Neuer Chef-Pirat schließt Regierungsbeteiligung nicht aus

Bernd Schlömer will, dass sich seine Partei zur Bundestagswahl ernsthafter mit dem Thema Koalitionsfähigkeit beschäftigt.

Foto: DAPD

Der neue Bundesvorsitzende der Piratenpartei, Bernd Schlömer, schließt eine Regierungsbeteiligung nach der Bundestagswahl 2013 nicht grundsätzlich aus. „Wenn uns der Einzug in den Bundestag 2013 tatsächlich gelingt, werden wir uns mit dem Thema Koalitionsfähigkeit ernsthaft beschäftigen“, sagte Schlömer der „Bild am Sonntag“. Jetzt ist es nach seinen Worten dafür aber noch zu früh. „Bis dahin müssen noch zahlreiche Landtagswahlen bestritten, Tausende Plakate geklebt und Info-Stände besetzt werden.“

Klar distanzierte sich Schlömer von rechtem Gedankengut: „Wir sind es leid, uns von anderen Parteien und auch von den Medien in die rechte Schmuddelecke drängen zu lassen“, sagte er. „Die Partei hat klare Kante gezeigt und einen Antrag gegen Holocaust-Leugner mit großer Mehrheit beschlossen.
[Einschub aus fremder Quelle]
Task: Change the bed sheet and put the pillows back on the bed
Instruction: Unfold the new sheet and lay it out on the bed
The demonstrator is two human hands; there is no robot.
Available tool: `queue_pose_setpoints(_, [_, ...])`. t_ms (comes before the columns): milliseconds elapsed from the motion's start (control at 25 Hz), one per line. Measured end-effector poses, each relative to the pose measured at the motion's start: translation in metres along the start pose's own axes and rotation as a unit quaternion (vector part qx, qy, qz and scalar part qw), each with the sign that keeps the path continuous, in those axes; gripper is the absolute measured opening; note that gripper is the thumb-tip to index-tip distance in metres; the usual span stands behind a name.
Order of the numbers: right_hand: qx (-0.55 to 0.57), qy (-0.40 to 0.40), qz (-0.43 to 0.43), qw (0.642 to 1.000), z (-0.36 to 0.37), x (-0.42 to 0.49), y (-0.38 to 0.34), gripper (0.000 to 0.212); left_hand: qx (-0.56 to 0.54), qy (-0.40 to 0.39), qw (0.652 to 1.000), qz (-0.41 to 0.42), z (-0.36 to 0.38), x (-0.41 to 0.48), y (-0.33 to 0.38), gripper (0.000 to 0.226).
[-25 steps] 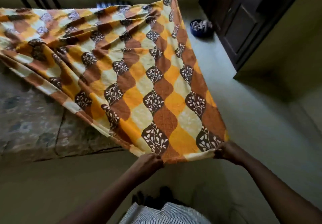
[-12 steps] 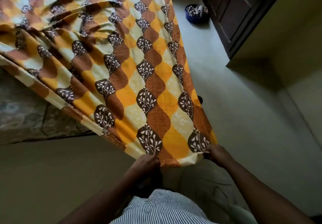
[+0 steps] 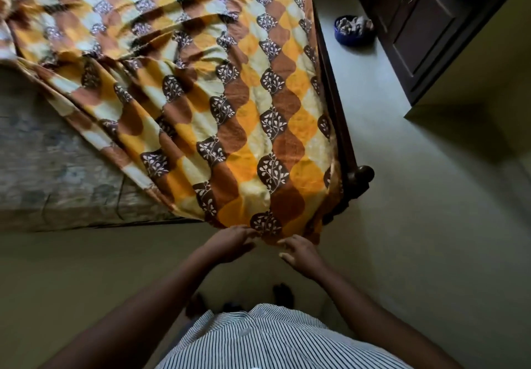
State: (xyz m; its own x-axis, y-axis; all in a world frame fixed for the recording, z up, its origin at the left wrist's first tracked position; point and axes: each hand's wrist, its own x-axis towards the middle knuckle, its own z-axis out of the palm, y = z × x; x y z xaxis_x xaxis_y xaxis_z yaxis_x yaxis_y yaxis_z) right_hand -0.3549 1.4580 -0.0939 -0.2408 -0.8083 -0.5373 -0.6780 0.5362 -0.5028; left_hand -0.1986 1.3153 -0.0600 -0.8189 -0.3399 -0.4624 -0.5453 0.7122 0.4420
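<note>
Logged the bed sheet point(image 3: 230, 104) as soft printed cloth: wavy columns of orange, rust brown and pale cream, broken by dark brown ovals carrying white leaf sprigs. Found it lying slantwise across the bed, fairly smooth near the foot corner, bunched into long ridged folds toward the far left. Noted its right edge hanging over the dark wooden bed frame point(image 3: 342, 127), beside the rounded, polished corner post point(image 3: 364, 174). Noted its near corner draped over the bed's side, reaching down to the hands. Recorded the mattress point(image 3: 57, 167) bare at the left, in dull grey-brown fabric with a faded, mottled floral print and a seam down its side.

Found the left hand point(image 3: 230, 243) open, fingers straight and close together, tips touching the sheet's lower hem below a dark oval. Found the right hand point(image 3: 301, 253) open too, fingers spread and loosely bent, forefinger tip at the hem; could not tell whether touching. Recorded both as holding nothing.

Noted a pale, matt floor point(image 3: 416, 225), a dark panelled wardrobe point(image 3: 425, 29), a round blue bowl point(image 3: 343, 37) of grey lumps just beside it, and a finely striped shirt point(image 3: 273, 340) at the bottom edge.
</note>
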Motion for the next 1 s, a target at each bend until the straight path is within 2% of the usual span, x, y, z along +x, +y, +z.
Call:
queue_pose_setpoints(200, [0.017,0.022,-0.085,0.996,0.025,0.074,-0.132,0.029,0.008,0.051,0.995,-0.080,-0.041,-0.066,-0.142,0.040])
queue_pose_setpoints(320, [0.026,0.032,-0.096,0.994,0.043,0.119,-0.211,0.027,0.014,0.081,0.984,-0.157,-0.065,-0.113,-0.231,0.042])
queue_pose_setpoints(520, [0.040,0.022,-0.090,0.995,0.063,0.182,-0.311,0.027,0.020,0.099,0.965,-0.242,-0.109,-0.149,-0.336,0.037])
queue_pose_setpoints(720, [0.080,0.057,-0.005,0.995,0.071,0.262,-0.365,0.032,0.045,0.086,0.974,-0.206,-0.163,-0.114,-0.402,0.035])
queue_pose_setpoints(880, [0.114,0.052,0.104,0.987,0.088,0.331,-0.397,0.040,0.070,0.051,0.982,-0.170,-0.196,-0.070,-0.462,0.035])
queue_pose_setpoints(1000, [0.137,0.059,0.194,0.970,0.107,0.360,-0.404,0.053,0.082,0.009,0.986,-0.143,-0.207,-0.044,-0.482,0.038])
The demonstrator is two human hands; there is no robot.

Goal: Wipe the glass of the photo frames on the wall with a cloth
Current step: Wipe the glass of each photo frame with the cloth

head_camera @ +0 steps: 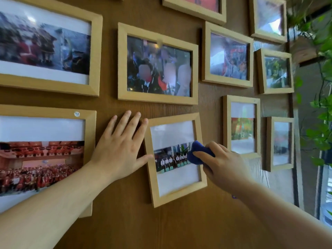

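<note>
Wooden wall (111, 221); upright small frame (175, 159), tilted left

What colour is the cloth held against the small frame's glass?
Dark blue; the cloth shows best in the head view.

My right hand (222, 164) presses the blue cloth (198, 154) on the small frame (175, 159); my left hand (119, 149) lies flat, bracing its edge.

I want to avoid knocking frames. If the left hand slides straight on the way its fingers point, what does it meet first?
Probably the wide frame above: the left hand lies flat on the wall, fingers pointing up toward its lower edge.
</note>
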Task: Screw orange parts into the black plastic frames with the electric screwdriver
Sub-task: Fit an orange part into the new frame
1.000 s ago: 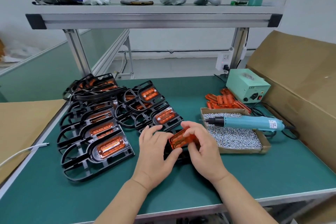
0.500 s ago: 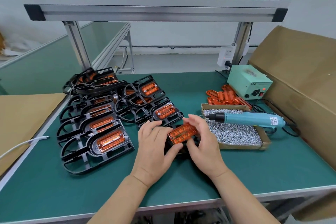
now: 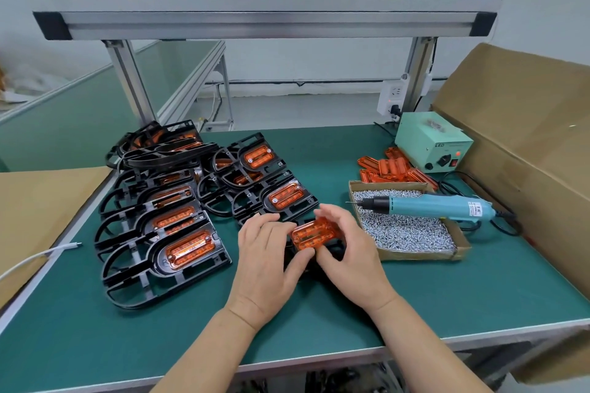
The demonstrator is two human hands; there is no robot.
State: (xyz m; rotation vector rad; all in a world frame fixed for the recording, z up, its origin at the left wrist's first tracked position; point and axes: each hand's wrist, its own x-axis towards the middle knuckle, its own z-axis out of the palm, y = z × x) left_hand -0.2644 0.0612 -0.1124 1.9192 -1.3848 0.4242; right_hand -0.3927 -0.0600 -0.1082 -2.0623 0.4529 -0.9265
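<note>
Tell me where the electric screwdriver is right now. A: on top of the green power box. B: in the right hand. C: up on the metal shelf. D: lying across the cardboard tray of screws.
D: the electric screwdriver lies across the cardboard tray of screws, untouched, while the left hand and right hand both hold an orange part.

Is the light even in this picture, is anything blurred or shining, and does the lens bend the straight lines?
Head view: light soft and even, only faint shadow on the green mat under the left hand and right hand; the orange part they hold is reasonably sharp; a soft sheen on the shelf rail; the wide lens makes the shelf posts lean.
</note>
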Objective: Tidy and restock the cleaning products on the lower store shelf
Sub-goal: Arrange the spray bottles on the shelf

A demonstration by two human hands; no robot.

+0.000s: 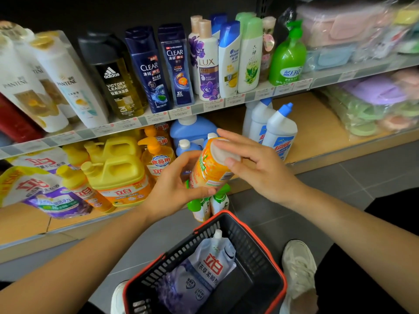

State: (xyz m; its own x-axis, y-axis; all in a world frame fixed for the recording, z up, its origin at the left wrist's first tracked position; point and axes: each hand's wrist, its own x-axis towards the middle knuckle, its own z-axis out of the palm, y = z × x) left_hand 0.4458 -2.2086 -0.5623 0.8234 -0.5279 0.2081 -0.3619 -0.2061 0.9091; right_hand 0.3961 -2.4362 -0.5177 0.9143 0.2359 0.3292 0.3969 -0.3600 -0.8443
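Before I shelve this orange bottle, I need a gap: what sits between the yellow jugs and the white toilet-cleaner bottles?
Head view: orange pump bottles and blue jugs stand between the yellow jugs and white toilet-cleaner bottles.

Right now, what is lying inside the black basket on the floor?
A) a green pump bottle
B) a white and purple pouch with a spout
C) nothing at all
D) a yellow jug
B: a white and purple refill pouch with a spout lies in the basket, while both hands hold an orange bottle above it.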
Bei uns gibt es keinen Platz für braune Menschenfeindlichkeit!“

Unterdessen zeigte sich der Bundesverband der deutschen Industrie erstmals offen für Gespräche mit der Piratenpartei. BDI-Präsident Hans-Peter Keitel sagte im Deutschlandfunk, die deutsche Wirtschaft wolle die Piraten zwar nicht überbewerten, nehme den Aufstieg der jungen Partei aber ernst. Die Programmatik der Piraten erschließe sich ihm noch nicht so recht, aber „wenn es ernsthafte Fragen gibt, die auch diese Partei gerne mit der Wirtschaft besprechen möchte, stehen wir zur Verfügung“, erklärte der BDI-Präsident, der sich damit erstmals zu den Piraten äußerte.